Common name: Baobab, Cream of Tartar tree
Native to: Eastern and Southern Africa
Regarded as the largest succulent plant in the world, the baobab tree is steeped in a wealth of mystique, legend and superstition wherever it occurs in Africa. It is a tree that can provide, food, water, shelter and relief from sickness. Often referred to as 'grotesque' by some authors, the main stem of larger baobab trees may reach enormous proportions of up to 28 m in girth. Although baobab trees seldom exceed a height of 25 m. The massive, usually squat cylindrical trunk gives rise to thick tapering branches resembling a root-system, which is why it has often been referred to as the upside-down tree.The stem is covered with a bark layer, which may be 50-100 mm thick. The bark is greyish brown and normally smooth but can often be variously folded and seamed from years of growth.
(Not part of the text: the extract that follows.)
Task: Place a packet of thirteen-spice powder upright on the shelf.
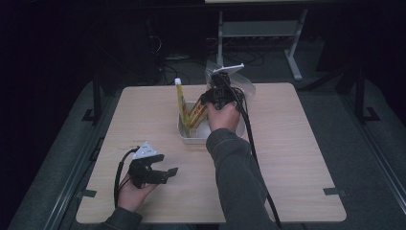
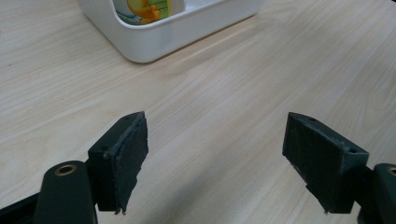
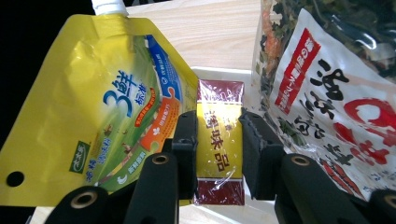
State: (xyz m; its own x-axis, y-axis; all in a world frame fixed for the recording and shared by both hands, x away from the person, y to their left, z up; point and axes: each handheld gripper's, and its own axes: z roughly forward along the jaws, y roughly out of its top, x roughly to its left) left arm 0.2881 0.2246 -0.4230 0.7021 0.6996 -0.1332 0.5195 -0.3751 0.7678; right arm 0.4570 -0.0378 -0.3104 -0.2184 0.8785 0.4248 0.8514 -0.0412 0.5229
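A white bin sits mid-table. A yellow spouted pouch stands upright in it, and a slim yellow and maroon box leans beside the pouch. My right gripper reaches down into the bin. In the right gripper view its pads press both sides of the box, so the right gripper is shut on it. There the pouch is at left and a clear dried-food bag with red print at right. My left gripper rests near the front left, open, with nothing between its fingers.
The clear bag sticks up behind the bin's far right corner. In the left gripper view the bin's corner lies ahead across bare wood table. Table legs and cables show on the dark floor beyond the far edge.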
The leaves are hand-sized and divided into 5-7 finger-like leaflets. Being deciduous, the leaves are dropped during the winter months and appear again in late spring or early summer.The large, pendulous flowers (up to 200 mm in diameter) are white and sweetly scented. They emerge in the late afternoon from large round buds on long drooping stalks, in early summer. The fruit is a large, egg-shaped capsule (often >120 mm), covered with a yellowish brown hairs. The fruit consists of a hard, woody outer shell with a dry, powdery substance inside that covers the hard, black, kidney-shaped seeds. The off-white, powdery substance is apparently rich in ascorbic acid. It is this white powdery substance which is soaked in water to provide a refreshing drink somewhat reminiscent of lemonade. This drink is also used to treat fevers and other complaints.
Native / exotic: Native
Aspect: Full sun
Flowers: White pendulous flowers
Foliage: Deciduous, palmate light green leaves
Growth habit: Squat cylindrical trunk with larg girth, giving rise to thick tapering branches
Hardiness: Hardy and drought resistant
Height: Up to 25 metres
Spread: Up to 30 metres
Soil requirements: Well-drained soils.